Faruk Sevim
Son bir yılda işçi sınıfı çeşitli saldırıların hedefi oldu. Bu saldırılar, taşeronlaştırma, işsizlik, iş cinayetleri, ücretlerdeki düşüklük, sendikal örgütlenmenin engellenmesi, hak arayan işçilere polis müdahalesi, grev yasaklaması, sürgün, işten çıkarma, angarya çalıştırma, kıdem tazminatına göz dikme, 657 sayılı memur yasasını değiştirmeye çalışma ve son olarak da kiralık işçi yasası çıkarma şeklinde gerçekleşti.
AKP’nin bütün bu baskılarının ve neoliberal politikalarının sonucunda Türkiye’de şirketler, kâr oranları açısından Avrupa ülkeleri arasında açık ara lider durumunda, asgari ücrette ise Türkiye Avrupa’da en alt sıralarda yer alıyor.
Taşeron işçilik yayılıyor
Taşeron sistemi işçi sınıfının içinde yayılmaya devam ediyor. Taşeron işçi sayısı 2015 yılı sonu itibariyle iki milyona ulaştı. Genel seçim öncesinde “kamudaki taşeron işçilerini kadroya alacağız” vaadini sunan AKP hükümeti, kamudaki 750 bin taşeron işçisinden sadece 150 binine kadro vereceğini açıkladı. Kamu sektöründe yaklaşık 600 bin taşeron işçisi ise “yardımcı işlerde” çalıştığı gerekçesiyle kadro dışı kalacak. Temizlik, güvenlik, yemek gibi işlerde çalışan işçiler, “yardımcı işlerde” çalıştıkları gerekçesiyle taşerona mahkûm edilecek.

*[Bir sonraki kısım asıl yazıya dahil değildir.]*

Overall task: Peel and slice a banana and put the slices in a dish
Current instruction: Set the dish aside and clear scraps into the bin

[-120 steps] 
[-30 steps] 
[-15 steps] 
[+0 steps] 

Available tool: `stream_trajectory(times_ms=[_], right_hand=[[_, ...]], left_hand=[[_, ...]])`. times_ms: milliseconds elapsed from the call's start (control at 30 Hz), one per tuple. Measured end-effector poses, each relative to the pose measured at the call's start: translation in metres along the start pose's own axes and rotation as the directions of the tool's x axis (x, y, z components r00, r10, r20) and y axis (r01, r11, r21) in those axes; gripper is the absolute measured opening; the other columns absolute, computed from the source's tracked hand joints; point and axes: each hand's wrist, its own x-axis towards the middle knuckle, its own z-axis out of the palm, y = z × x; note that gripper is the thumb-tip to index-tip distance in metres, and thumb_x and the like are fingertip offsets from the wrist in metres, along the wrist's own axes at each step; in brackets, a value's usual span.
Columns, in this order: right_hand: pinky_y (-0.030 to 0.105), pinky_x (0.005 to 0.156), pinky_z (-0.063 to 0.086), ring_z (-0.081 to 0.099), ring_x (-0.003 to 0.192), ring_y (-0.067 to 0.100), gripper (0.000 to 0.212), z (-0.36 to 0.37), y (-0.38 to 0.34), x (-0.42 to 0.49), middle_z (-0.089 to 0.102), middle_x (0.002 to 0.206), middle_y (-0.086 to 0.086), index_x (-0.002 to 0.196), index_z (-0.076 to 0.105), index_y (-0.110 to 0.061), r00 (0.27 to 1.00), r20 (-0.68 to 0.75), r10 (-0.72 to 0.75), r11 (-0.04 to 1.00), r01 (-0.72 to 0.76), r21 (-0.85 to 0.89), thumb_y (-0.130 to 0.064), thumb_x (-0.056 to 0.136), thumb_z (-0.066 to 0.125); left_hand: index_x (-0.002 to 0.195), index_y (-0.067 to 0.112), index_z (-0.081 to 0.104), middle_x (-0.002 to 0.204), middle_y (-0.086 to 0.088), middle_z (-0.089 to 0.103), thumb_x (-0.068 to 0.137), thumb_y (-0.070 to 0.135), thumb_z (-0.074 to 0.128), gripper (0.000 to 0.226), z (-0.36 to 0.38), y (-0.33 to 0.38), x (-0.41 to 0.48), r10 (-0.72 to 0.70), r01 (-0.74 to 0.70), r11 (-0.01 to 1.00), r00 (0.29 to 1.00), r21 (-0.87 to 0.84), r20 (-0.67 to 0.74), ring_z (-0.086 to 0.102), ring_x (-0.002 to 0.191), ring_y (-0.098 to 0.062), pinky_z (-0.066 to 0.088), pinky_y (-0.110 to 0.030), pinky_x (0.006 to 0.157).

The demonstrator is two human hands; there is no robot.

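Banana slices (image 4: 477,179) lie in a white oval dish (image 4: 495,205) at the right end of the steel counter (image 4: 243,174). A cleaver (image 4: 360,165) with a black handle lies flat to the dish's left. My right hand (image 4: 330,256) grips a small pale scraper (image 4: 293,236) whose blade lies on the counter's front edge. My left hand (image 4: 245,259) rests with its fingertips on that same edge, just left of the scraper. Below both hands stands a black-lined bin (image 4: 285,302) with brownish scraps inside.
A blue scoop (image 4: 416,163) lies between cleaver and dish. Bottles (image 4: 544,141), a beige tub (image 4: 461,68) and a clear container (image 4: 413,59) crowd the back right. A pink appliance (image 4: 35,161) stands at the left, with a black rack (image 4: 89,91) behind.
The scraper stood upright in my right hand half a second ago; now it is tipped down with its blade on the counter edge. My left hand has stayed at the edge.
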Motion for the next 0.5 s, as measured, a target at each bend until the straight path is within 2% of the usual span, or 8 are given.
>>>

Ucuz emek için binlerce işçi ölüyor
İş cinayetlerinde her yıl binlerce işçi can veriyor. Geçen yıl iş cinayetlerinde 1735 işçi öldü. Uluslararası Çalışma Örgütü (ILO) verilerine göre, işçi ölümlerinde Avrupa birincisi olan Türkiye, dünyada El Salvador ve Cezayir’in ardından üçüncü sırada yer alıyor.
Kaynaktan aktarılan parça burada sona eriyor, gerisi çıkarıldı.